What you need to do — Only lines containing "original" are wanted from the data below. Copy those lines.

** Records shown follows **

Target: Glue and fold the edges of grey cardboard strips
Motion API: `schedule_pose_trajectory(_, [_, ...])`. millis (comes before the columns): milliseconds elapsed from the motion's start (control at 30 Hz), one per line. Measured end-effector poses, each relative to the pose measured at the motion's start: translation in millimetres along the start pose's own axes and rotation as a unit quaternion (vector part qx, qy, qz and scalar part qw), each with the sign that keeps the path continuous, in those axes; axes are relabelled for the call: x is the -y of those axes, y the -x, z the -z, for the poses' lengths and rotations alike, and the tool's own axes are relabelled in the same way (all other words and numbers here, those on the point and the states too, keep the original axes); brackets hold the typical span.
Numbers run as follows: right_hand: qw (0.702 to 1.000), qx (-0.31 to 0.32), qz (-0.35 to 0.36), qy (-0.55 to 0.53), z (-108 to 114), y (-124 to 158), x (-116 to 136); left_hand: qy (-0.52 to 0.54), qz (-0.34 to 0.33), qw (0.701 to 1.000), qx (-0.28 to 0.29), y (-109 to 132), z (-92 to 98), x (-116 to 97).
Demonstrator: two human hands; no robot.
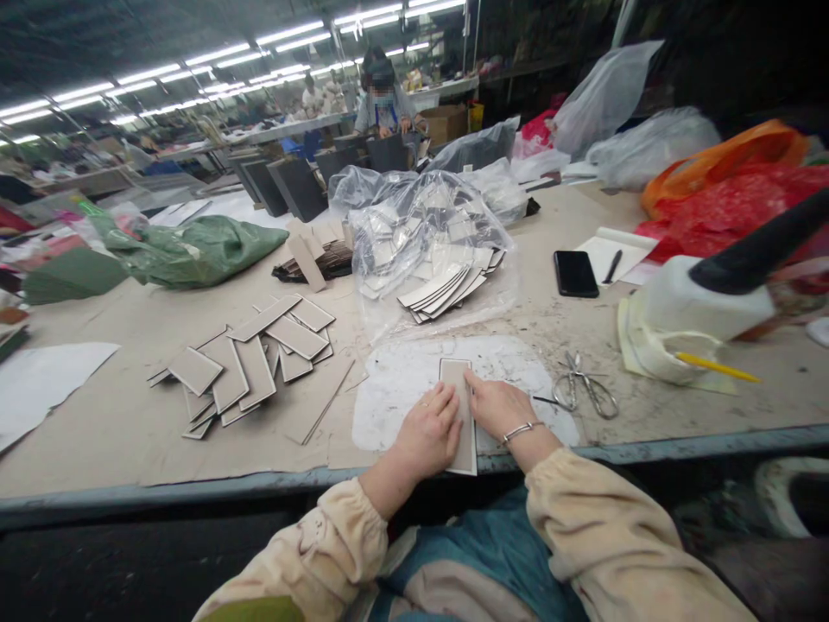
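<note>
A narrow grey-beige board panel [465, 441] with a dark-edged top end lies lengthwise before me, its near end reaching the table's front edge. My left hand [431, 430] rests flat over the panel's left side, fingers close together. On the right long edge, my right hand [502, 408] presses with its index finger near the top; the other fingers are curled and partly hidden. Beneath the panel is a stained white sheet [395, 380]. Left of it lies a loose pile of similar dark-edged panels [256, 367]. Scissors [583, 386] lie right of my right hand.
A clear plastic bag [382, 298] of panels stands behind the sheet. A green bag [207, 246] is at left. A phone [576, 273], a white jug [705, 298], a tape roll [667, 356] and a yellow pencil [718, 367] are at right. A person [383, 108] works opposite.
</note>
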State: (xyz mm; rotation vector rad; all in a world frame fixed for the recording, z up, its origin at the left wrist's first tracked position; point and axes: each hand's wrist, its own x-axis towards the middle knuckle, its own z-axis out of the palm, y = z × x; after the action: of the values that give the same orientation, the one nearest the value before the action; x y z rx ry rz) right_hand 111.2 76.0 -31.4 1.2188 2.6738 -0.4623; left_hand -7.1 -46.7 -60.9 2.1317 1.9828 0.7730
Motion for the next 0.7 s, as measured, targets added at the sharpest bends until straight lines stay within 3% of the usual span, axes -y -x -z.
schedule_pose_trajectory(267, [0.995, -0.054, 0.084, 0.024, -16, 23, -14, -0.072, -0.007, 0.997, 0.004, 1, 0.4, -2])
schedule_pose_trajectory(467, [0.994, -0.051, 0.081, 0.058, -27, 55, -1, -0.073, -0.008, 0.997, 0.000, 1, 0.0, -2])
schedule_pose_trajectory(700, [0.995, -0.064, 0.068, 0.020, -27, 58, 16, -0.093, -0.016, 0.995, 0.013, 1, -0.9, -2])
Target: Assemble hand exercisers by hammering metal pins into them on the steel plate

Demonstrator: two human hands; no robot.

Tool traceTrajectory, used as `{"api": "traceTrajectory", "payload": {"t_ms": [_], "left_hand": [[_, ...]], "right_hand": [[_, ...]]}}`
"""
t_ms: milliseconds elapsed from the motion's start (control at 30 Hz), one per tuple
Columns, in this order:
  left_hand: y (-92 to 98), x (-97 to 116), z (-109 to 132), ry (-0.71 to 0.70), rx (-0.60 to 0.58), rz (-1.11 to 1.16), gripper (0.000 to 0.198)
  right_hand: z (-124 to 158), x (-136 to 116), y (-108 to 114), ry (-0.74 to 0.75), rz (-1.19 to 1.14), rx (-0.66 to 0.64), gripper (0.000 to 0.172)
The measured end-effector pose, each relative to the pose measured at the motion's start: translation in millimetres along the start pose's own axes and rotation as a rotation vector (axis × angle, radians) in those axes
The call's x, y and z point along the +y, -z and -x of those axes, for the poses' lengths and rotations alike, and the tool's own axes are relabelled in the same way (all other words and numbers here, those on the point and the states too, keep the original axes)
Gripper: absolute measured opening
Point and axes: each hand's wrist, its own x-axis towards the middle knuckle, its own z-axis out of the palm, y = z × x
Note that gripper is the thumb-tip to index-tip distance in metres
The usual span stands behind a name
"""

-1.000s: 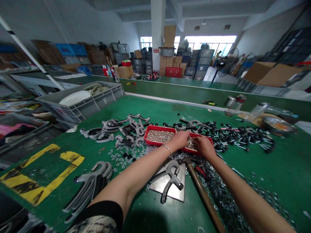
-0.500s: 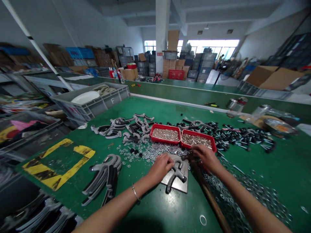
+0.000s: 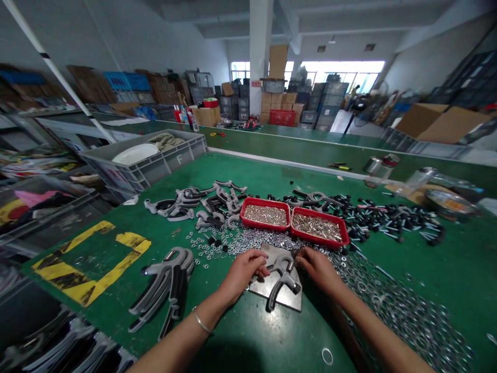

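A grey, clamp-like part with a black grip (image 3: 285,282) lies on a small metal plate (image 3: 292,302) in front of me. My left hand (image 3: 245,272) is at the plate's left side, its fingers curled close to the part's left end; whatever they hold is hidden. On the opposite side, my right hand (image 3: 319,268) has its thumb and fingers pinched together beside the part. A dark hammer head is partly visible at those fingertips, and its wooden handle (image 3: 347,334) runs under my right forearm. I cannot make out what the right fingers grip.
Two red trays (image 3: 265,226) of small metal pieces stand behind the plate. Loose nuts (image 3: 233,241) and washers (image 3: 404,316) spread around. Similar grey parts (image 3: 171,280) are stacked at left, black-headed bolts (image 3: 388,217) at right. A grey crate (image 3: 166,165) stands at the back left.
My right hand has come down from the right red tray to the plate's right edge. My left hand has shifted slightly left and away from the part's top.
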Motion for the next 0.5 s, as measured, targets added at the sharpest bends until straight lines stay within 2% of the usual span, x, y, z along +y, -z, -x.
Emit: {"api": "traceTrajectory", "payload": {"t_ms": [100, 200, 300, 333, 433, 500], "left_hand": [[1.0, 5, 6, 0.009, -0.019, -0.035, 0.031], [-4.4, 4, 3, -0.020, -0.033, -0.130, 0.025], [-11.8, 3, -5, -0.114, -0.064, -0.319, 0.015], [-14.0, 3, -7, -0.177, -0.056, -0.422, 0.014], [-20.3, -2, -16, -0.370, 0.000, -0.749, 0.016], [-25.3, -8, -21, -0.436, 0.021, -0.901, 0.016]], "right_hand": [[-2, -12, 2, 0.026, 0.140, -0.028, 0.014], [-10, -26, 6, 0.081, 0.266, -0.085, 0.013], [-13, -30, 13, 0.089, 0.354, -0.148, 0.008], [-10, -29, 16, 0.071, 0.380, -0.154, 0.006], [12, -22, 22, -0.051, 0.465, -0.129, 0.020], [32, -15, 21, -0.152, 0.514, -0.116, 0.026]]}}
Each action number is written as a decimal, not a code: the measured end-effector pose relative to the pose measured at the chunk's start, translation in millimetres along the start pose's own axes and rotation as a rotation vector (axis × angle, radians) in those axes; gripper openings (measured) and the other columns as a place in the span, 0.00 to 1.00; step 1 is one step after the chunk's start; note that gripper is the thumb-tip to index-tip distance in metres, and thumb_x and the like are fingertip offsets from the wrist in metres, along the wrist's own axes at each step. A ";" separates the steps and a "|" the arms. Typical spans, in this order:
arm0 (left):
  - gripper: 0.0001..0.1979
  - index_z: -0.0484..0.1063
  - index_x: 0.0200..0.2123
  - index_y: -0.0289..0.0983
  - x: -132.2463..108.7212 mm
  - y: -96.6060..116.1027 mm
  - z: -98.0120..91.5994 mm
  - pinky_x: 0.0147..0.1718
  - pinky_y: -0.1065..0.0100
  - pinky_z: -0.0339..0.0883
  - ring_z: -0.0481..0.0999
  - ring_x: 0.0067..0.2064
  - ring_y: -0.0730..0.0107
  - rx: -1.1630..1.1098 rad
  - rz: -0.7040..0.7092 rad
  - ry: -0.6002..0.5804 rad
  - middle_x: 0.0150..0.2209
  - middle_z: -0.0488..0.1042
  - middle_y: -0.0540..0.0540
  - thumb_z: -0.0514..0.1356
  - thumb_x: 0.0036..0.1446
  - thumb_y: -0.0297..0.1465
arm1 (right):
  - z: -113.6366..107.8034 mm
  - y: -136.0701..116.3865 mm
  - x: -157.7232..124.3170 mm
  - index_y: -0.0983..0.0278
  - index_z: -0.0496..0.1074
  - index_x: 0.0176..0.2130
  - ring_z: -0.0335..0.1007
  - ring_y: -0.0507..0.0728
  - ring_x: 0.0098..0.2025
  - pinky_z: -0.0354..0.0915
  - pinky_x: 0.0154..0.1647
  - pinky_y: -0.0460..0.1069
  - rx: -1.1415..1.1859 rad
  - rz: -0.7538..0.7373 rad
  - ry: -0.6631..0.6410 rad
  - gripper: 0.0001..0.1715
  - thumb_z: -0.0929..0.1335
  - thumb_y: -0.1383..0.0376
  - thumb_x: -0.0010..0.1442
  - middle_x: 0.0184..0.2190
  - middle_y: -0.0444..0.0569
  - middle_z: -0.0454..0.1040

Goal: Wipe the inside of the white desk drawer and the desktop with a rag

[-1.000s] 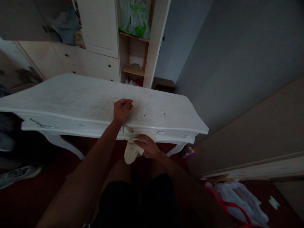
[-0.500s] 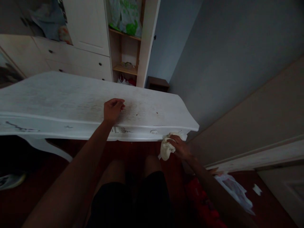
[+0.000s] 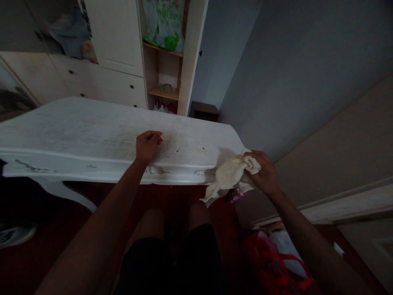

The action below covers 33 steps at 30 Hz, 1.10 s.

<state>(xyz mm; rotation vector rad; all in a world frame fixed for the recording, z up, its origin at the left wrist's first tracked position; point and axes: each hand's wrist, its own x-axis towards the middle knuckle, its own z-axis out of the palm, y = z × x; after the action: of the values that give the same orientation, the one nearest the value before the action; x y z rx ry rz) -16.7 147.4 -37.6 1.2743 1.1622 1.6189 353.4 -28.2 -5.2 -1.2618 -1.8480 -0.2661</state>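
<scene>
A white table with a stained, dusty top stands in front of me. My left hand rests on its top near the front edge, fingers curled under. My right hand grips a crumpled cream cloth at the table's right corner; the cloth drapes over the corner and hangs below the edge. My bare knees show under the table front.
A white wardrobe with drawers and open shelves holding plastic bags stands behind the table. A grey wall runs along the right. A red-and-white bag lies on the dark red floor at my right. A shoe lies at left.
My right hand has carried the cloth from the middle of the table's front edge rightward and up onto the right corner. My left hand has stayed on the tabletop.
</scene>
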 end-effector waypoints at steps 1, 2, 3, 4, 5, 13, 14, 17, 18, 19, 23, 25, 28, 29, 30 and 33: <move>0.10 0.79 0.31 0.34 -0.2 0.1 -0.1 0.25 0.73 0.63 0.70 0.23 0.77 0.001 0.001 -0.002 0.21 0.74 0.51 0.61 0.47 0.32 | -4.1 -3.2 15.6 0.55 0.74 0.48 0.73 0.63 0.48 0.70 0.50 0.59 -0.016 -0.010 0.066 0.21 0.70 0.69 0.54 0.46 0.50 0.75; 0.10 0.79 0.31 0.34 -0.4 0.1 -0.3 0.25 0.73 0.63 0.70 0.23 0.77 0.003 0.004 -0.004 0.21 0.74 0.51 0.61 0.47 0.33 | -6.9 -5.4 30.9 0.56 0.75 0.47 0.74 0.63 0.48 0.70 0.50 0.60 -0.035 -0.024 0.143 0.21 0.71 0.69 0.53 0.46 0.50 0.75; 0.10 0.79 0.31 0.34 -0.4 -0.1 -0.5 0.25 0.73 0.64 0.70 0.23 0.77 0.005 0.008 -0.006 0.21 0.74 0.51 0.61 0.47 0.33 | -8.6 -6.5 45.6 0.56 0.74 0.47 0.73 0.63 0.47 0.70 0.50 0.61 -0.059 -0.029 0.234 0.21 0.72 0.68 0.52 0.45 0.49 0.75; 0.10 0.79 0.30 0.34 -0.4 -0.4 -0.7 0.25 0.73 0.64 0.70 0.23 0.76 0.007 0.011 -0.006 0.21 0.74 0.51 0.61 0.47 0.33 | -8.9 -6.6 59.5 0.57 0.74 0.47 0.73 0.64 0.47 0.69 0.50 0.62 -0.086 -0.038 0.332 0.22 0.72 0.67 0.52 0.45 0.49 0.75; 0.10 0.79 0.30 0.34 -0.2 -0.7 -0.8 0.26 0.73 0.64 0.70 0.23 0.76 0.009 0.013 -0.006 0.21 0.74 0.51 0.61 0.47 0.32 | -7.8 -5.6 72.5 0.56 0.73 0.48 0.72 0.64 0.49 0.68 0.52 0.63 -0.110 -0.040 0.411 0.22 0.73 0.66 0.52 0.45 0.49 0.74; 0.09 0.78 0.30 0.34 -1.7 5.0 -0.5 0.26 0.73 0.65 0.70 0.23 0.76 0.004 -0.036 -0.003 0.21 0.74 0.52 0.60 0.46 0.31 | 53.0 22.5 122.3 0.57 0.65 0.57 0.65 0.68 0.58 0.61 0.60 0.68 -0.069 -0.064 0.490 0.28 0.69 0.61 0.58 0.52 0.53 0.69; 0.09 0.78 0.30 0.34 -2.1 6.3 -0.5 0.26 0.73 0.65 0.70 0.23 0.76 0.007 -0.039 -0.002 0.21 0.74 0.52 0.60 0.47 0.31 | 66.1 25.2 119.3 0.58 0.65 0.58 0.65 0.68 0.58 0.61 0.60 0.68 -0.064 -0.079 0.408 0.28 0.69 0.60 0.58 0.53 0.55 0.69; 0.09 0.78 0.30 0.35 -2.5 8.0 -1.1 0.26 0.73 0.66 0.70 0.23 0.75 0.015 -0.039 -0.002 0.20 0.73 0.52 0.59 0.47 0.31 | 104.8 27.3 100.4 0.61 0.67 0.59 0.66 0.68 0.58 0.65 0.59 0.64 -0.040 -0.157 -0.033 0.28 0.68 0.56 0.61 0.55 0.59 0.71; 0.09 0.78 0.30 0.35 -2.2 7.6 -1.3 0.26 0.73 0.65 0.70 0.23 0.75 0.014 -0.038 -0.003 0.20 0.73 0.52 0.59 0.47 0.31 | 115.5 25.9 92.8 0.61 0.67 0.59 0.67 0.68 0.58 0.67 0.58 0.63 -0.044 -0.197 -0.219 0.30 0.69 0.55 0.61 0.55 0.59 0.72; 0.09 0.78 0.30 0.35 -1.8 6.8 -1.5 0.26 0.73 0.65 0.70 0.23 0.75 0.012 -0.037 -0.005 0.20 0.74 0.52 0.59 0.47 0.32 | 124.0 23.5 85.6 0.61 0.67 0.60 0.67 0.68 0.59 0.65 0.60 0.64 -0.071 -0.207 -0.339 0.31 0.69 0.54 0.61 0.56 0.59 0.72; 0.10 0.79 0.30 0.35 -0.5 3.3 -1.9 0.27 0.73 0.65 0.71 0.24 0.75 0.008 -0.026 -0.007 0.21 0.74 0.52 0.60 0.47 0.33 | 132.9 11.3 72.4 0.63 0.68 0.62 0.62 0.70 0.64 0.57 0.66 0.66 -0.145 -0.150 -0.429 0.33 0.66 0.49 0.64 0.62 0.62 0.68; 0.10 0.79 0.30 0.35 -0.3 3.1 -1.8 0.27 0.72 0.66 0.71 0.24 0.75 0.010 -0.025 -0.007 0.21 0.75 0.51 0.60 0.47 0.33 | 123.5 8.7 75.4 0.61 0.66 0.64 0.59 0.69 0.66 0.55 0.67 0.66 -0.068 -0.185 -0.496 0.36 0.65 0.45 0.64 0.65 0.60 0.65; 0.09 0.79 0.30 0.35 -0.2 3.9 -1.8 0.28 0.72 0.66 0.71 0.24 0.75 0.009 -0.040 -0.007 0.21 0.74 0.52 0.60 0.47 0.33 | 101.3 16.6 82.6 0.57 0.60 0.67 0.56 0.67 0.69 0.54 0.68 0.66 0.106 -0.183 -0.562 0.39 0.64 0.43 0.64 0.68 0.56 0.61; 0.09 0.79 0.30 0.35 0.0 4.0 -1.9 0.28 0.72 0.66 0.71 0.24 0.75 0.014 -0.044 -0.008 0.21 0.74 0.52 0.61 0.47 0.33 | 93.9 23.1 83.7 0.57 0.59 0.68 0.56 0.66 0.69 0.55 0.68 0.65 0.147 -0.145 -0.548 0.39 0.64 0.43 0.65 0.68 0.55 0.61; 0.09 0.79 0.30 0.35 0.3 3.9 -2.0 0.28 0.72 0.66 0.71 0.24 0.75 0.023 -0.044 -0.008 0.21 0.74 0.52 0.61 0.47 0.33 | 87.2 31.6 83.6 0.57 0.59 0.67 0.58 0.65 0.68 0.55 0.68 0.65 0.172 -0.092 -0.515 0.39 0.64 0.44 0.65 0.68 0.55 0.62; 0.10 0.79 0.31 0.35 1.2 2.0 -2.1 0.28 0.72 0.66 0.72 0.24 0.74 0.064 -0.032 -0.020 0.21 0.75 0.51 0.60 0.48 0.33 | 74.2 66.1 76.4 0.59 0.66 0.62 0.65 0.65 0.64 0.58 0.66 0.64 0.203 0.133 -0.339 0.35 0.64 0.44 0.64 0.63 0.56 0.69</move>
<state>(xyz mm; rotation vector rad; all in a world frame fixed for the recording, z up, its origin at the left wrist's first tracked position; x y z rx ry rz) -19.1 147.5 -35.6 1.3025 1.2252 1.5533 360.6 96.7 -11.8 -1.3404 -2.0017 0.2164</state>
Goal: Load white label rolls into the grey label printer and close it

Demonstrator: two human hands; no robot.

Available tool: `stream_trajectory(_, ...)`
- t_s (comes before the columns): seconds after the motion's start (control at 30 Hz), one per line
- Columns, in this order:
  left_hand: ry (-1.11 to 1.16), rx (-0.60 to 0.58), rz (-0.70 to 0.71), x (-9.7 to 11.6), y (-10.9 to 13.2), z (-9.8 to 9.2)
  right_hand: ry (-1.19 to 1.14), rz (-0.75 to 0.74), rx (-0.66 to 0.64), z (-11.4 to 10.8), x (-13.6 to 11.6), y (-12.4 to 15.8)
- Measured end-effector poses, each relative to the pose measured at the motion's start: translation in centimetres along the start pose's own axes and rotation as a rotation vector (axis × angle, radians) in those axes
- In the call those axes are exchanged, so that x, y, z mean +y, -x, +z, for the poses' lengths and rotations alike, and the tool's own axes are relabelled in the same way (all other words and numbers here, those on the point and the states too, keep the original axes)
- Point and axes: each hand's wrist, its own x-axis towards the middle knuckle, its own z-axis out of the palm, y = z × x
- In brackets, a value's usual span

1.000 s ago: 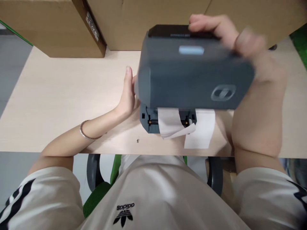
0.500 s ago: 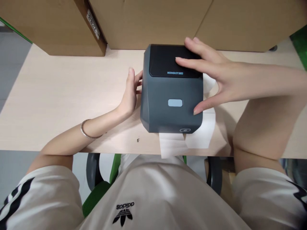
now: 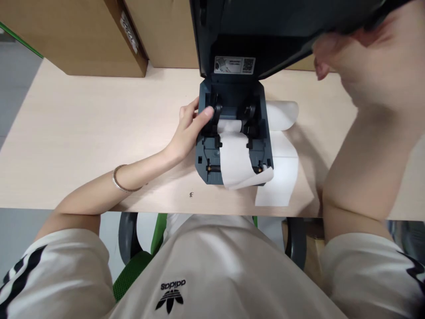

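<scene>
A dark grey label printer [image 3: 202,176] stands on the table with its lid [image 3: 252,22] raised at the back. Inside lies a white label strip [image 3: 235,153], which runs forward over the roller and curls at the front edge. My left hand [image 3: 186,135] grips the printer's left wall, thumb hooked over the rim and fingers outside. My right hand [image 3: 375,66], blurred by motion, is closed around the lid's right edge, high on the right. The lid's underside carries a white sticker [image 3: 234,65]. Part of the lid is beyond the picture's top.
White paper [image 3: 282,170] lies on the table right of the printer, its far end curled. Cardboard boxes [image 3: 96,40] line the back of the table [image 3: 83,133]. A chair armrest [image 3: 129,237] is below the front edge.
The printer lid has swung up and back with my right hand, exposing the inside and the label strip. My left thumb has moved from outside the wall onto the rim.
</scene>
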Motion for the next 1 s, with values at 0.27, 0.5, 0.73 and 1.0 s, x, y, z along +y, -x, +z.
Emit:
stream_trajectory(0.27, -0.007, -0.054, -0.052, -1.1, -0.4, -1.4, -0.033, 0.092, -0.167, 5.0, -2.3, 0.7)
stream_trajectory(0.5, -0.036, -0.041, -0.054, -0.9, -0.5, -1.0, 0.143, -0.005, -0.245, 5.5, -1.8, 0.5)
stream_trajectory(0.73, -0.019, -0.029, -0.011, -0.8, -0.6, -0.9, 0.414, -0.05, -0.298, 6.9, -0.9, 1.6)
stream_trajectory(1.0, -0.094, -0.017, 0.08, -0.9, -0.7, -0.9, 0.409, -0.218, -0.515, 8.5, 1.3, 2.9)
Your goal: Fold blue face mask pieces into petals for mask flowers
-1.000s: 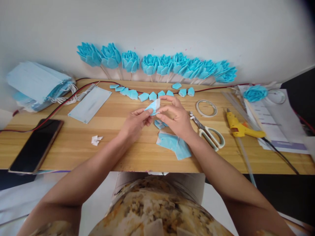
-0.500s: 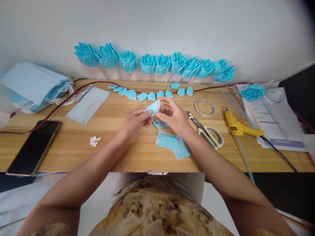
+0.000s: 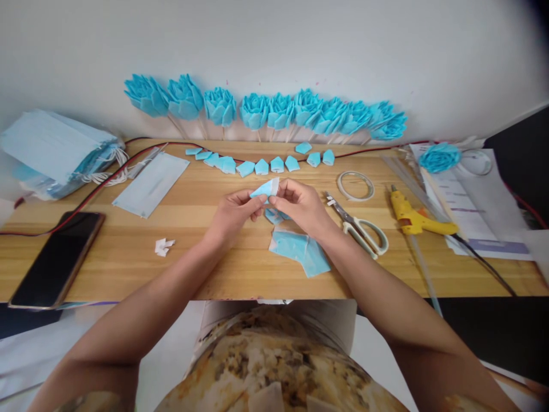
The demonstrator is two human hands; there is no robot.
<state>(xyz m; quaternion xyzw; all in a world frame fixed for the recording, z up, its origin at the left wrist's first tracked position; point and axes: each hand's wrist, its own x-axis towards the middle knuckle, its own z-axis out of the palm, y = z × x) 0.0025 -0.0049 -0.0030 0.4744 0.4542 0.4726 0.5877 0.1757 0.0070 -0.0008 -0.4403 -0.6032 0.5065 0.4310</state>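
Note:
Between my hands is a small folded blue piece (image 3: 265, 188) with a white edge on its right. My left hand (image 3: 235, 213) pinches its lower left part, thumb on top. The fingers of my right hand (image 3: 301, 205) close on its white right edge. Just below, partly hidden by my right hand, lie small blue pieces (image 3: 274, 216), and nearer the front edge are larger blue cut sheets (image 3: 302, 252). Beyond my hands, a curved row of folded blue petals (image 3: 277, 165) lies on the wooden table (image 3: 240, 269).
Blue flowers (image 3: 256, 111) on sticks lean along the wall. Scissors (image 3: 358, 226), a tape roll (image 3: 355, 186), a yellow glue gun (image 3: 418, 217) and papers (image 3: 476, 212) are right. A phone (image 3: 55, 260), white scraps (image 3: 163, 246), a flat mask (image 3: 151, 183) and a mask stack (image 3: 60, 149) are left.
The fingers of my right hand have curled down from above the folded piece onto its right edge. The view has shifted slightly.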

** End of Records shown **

Answer to the exercise —
Motion API: `schedule_pose_trajectory(_, [_, ...])`. millis (comes before the columns): milliseconds elapsed from the motion's start (control at 30 Hz), one per line. Measured end-effector poses, each relative to the pose measured at the motion's start: translation in millimetres along the start pose's own axes and rotation as a unit quaternion (vector part qx, qy, qz and scalar part qw), each with the sign that keeps the path continuous, in those axes; axes are relabelled for the call: x is the -y of those axes, y the -x, z the -z, for the poses' lengths and rotations alike, and the tool's own axes are relabelled in the same way (all other words and numbers here, those on the point and the states too, keep the original axes); brackets hold the typical span.
The call's x, y and z point along the +y, -z and -x of those axes, for the poses' lengths and rotations alike, and the tool's own axes are relabelled in the same way (all other words and numbers here, those on the point and the states too, keep the original axes)
- In the call those axes are exchanged, so that x, y, z mean +y, -x, +z, for the poses' lengths and rotations alike, and the tool's own axes are relabelled in the same way (all other words and numbers here, those on the point and the states too, keep the original axes)

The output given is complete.